WMO is promoting studies of the potential impacts of climate change and variability and natural disasters on agriculture, rangelands, forestry and fisheries. These include studies of mitigation and adaptation strategies. 

Three project areas have been identified where assessment capabilities of impacts are particularly critical: impacts of natural disasters; the contribution of agriculture to the state of climate; and climate forecasts for users. 

Case-studies on specific topics in each area will be carried out in different regions. 

Climate predictions for agriculture 

Adaptation of food production, particularly in areas where climate variability is large, holds the key to improving food security. The range of adaptation options for agriculture, forestry and fisheries is increasing, thanks to technological advances. 

These include increasingly accurate seasonal-to-interannual climate forecasts. Many developing countries, however, have limited access to these technologies and appropriate information on how to implement them.  

WMO is encouraging new approaches to climate modelling, as well as agricultural applications and systems management. Large-scale seasonal-to-interannual forecasts need to be downscaled in a reliable and practical manner for local applications and users need to be trained in their use.


The war against locusts 

Experts from National Meteorological and Hydrological Services and National Locust Control Centres (LCCs) of 11 countries in Africa met recently to discuss roles and responsibilities for more effective coordination and planning in the event of further locust outbreaks during the upcoming rainy season. 

Of particular concern was the dissemination of daily weather data to the LCCs and other international organizations and the potential use of advanced weather forecast model products for locust monitoring and control.  


Weather information is crucial for spraying operations against locusts. (Photo: FAO) 

For more information on WMO activities in agrometeorology, see:

and on locusts:    



Atmospheric observations

Observations from commercial aircraft 

A three-year 5-million euro infrastructure project entitled “Integration of routine Aircraft measurements into a Global Observing System” (IAGOS) has been launched by the European Commission.  Its aim is to sustain and improve measurements of atmospheric composition from commercial aircraft that began 10 years ago as a series of research projects (MOZAIC). 

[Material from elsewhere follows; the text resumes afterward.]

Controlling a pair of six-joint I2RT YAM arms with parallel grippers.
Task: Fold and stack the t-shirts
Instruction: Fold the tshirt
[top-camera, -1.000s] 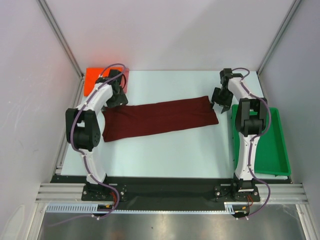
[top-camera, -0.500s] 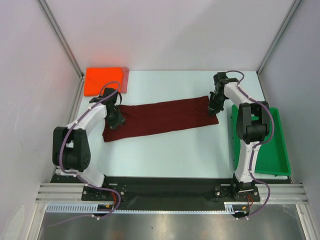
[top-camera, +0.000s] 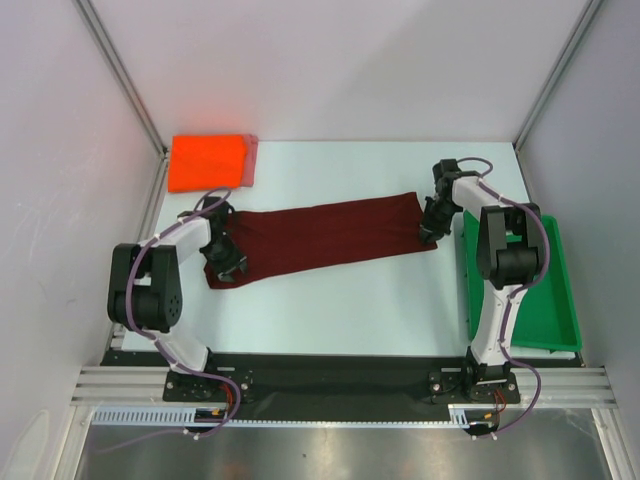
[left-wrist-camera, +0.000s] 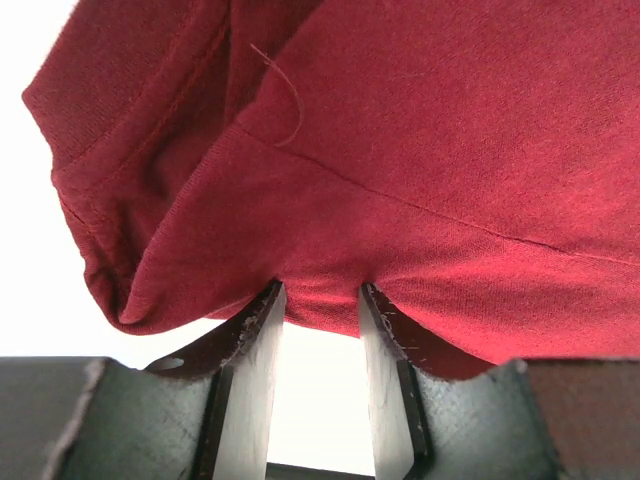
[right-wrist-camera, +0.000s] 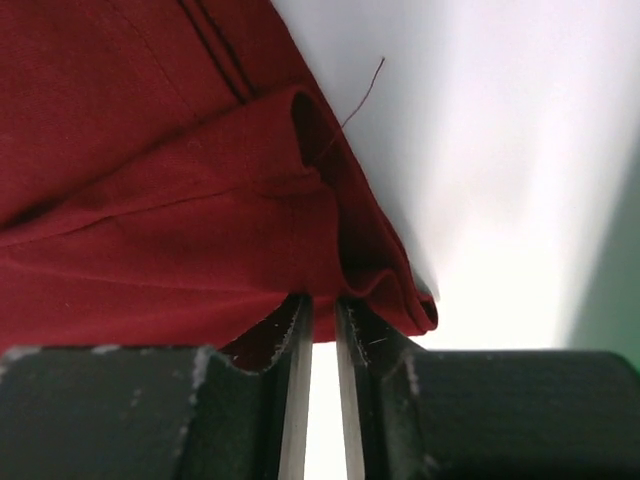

The project is a key component of WMO’s strategy for Integrated Global Atmospheric Chemistry Observations (IGACO). 

Chemical observations of the atmosphere are critical for improving the scientific understanding of chemistry-climate interactions, particularly those associated with the roles of clouds and aerosols, for improving weather forecasts and addressing  air-pollution impacts on human health. 

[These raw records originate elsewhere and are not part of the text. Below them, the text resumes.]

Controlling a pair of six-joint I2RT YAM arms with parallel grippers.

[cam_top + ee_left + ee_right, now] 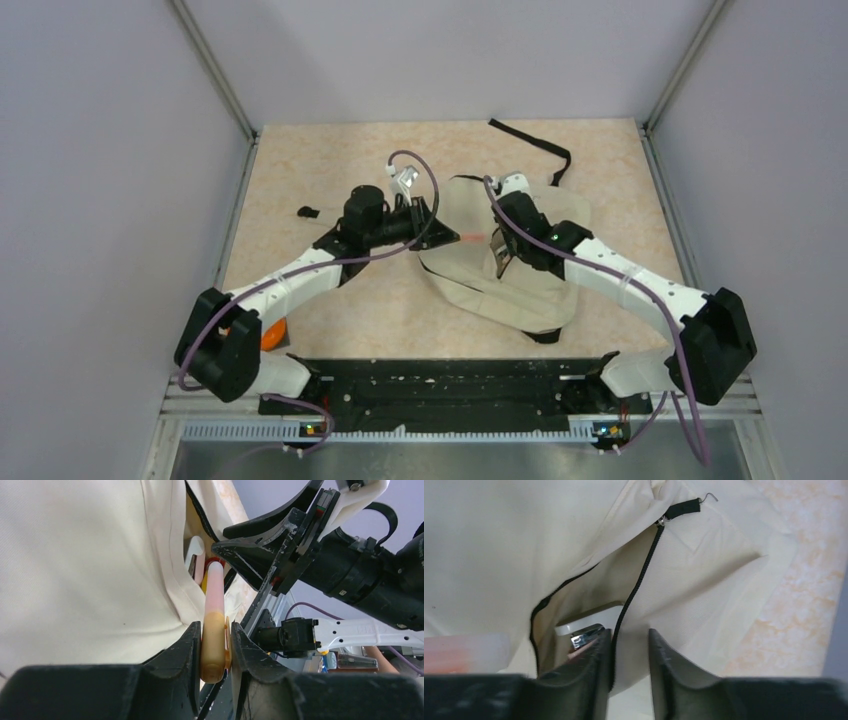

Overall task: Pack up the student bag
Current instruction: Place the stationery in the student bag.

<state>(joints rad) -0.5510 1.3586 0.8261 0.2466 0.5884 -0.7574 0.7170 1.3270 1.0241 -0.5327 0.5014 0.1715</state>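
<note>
The cream student bag lies flat right of the table's middle, its black zip undone along one pocket. My left gripper is shut on an orange-and-pink marker, whose tip points into the pocket mouth from the left. A white object with a shiny clip lies inside the pocket. My right gripper sits on the bag at that opening. Its jaws stand apart astride the zip edge, with the fabric flap between them and not pinched. In the left wrist view its black fingers hang just above the marker.
A black strap of the bag trails toward the back wall. A small black piece lies on the table left of my left arm. An orange object sits by the left arm's base. Grey walls close in both sides.
</note>
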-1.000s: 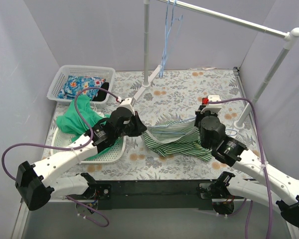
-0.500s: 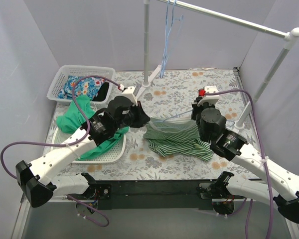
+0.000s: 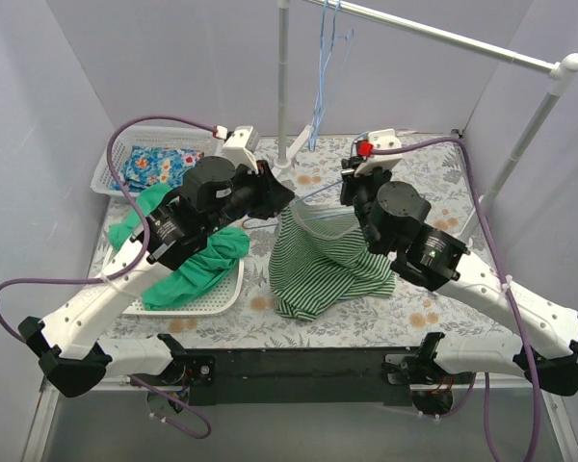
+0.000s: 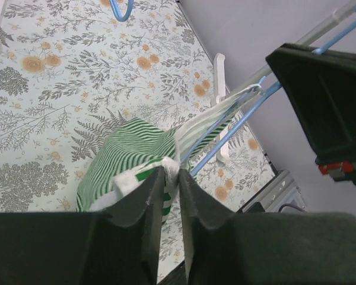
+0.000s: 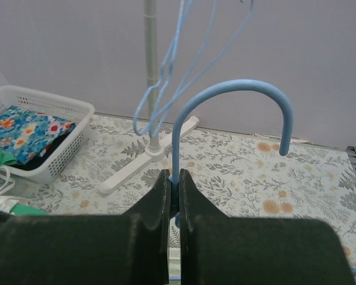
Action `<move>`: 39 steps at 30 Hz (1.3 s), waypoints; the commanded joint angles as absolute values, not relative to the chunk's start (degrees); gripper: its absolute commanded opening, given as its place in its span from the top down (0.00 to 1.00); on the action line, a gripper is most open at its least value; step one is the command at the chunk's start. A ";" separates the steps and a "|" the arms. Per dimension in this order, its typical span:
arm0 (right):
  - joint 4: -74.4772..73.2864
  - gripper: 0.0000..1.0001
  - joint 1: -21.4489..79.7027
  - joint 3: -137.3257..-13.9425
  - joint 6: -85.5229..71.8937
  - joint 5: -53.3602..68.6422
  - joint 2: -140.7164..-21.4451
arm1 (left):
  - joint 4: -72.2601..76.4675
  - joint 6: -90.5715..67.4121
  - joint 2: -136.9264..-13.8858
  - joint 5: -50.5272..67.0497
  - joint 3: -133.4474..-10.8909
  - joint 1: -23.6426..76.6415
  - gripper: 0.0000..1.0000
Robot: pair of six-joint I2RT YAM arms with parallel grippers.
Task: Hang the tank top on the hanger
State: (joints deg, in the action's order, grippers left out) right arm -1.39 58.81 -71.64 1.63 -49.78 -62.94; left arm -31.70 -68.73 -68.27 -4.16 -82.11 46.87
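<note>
Field notes. Both arms are raised over the middle of the surface (image 3: pixel 414 322), with the work held between them.

Your right hand (image 5: pixel 174 178) is clamped tight on the neck of the hanger (image 5: pixel 237 84), just under the hook. The right wrist view shows the fingers pressed together on the wire, with the hook upright above them. Your left hand (image 4: pixel 168 172) is pinched closed on a white-edged opening of the tank top (image 3: pixel 318 265), a fold of striped cloth caught between the fingertips.

The tank top hangs bunched between the two hands, its upper part gathered at the hanger's wires. Its lower hem is at the surface or just above it; you can't tell which from here. In the left wrist view the blue wires run from the right hand down into the cloth beside your left fingertips, so the hanger looks at least partly inside the top.

Judgement: you're mid-threading, and the dressing step is not yet done. The strap in the left hand seems to be the one left to seat.

The next move calls for drawing that opening outward and over the hanger's near shoulder while the right hand holds the hanger steady. Release only once the strap sits on the wire. Watch for the thin wire twisting in the right hand's grip.
</note>
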 commanded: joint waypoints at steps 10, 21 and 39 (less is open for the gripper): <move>-10.68 0.99 64.25 -91.48 11.69 -50.81 -66.53 | -25.85 -57.42 -58.28 -4.49 -88.41 46.67 0.26; -27.50 0.99 64.25 -98.62 5.01 -39.03 -67.06 | -35.41 -40.26 -57.66 15.37 -87.89 46.85 0.47; -30.94 0.99 64.25 -92.99 2.90 -40.60 -66.35 | -40.78 -43.24 -62.31 17.85 -80.33 52.38 0.52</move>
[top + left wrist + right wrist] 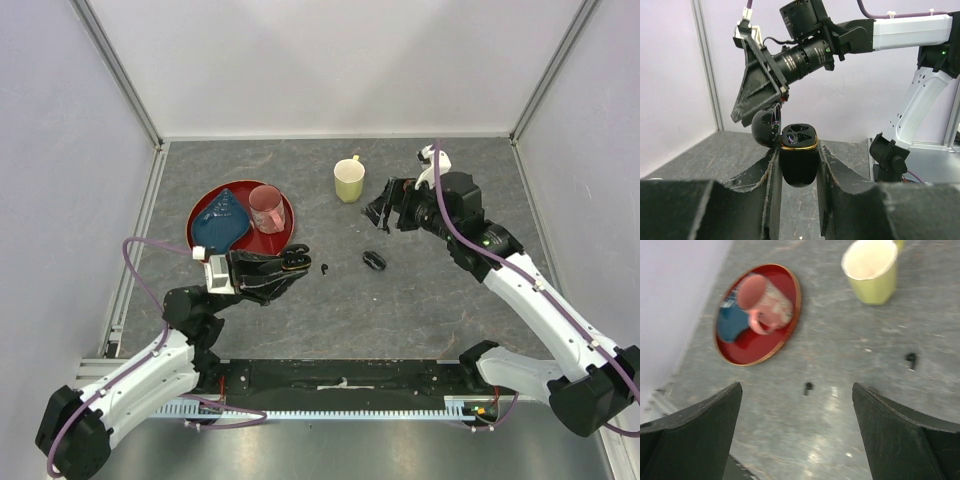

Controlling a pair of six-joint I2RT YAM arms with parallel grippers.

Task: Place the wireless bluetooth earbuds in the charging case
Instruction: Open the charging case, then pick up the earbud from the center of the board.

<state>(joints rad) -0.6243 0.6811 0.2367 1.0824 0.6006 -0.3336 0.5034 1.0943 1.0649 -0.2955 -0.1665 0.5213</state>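
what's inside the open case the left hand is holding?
The charging case, clamped in the left hand, has its lid flipped back, showing dark glossy moulded wells. It is too dark to tell whether anything sits in them, and the rim hides the well bottoms.

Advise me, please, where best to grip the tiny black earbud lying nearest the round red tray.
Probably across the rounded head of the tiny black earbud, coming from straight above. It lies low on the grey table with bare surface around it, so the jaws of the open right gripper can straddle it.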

The dataset collected in MOZAIC from more than 20 000 long-haul flights provides a wealth of information on the composition of the upper troposphere/ lower stratosphere and tropospheric profiles for the testing of global and regional chemistry-transport models. 

Building on MOZAIC, IAGOS is designed to build the capability for observations of atmospheric composition, aerosols and cloud particles from commercial aircraft.

Central activities are worldwide aeronautical certification for installation and deployment on long-haul aircraft and real-time data delivery to National Meteorological Services.  

Ground-based in situ and remote sensing observations of atmospheric composition will be merged with routine aircraft  and satellite measurements through the use of “smart interpolators” in a similar fashion to that already done in numerical weather prediction. 

The WMO Global Atmosphere Watch Programme (GAW) is the designated lead in the implementation of the IGACO strategy. GAW will evolve to meet the observational needs and challenges of climate change, ozone depletion, air quality and long range transport of air pollution. 

For more information, see:



Capacity building

Training in meteorology 

Several participants from southeastern European countries recently received training in radar meteorology and nowcasting. The course also included severe weather forecasting and satellite meteorology. 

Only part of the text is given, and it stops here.